In the data below, the answer is the run of lines from the line containing "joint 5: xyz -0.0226" through the line containing "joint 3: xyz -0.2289", both included; print it exactly and nothing else.

===============

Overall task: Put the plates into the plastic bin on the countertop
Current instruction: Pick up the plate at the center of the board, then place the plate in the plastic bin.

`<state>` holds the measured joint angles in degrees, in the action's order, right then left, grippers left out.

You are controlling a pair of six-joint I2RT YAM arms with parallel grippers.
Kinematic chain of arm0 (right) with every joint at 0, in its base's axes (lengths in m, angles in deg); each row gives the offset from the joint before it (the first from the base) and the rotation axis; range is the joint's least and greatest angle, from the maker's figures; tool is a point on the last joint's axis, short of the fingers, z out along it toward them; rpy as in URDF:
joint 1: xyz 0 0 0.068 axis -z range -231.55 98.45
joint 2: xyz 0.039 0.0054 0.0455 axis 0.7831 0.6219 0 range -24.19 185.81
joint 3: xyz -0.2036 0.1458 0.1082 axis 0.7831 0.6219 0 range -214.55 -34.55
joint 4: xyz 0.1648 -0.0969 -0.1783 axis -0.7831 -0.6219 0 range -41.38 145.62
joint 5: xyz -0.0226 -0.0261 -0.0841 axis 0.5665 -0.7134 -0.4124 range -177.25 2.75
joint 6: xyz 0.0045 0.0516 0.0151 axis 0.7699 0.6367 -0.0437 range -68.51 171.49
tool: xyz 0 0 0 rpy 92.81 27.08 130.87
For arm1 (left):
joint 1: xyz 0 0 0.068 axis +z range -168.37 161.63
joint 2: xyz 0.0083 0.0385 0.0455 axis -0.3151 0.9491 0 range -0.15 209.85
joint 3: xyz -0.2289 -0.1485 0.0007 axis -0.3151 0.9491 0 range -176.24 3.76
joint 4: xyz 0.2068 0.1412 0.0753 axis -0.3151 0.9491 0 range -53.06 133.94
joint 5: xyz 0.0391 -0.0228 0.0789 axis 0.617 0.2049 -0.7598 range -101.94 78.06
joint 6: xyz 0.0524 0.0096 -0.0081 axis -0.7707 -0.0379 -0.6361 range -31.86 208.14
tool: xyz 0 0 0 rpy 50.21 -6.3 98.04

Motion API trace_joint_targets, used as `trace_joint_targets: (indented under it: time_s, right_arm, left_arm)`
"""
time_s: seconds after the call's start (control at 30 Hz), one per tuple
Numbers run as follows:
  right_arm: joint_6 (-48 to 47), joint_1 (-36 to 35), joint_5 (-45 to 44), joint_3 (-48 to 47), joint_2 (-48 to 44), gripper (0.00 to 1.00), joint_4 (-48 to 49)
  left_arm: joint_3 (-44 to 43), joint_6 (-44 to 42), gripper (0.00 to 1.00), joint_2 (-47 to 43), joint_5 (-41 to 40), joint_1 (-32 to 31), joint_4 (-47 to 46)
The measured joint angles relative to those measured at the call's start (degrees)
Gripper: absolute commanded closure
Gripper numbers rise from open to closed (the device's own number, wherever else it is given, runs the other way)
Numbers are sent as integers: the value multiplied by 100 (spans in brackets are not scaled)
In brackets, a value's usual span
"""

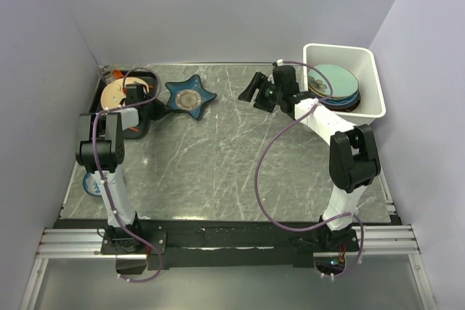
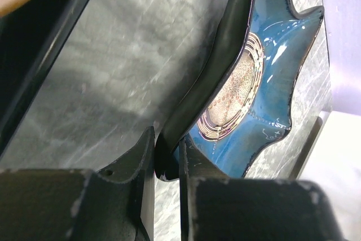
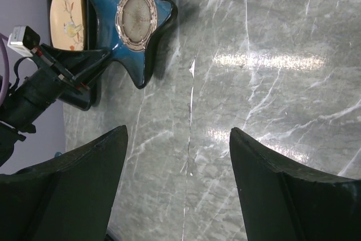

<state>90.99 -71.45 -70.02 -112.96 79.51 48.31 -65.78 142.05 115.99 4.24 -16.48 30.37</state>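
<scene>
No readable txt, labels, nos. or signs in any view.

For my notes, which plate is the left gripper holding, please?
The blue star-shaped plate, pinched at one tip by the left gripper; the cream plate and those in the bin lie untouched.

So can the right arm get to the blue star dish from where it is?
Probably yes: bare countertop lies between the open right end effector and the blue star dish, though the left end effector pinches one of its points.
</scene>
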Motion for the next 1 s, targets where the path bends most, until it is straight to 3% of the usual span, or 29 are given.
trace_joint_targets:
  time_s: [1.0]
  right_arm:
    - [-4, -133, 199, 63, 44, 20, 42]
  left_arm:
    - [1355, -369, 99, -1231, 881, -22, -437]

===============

_Answer_.
joint 5: xyz -0.0226 -0.0261 -0.0841 axis 0.5665 -0.7134 -0.4124 range -177.25 2.75
joint 6: xyz 0.0045 0.0516 0.0151 axis 0.7699 0.6367 -0.0437 range -68.51 171.49
tool: xyz 0 0 0 rpy 92.81 27.08 130.87
For arm1 (left):
joint 1: xyz 0 0 0.068 axis +z range -168.37 161.63
joint 2: xyz 0.0083 0.0385 0.0455 axis -0.3151 0.9491 0 range -0.15 209.85
joint 3: xyz -0.2289 -0.1485 0.0007 axis -0.3151 0.9491 0 range -176.24 3.76

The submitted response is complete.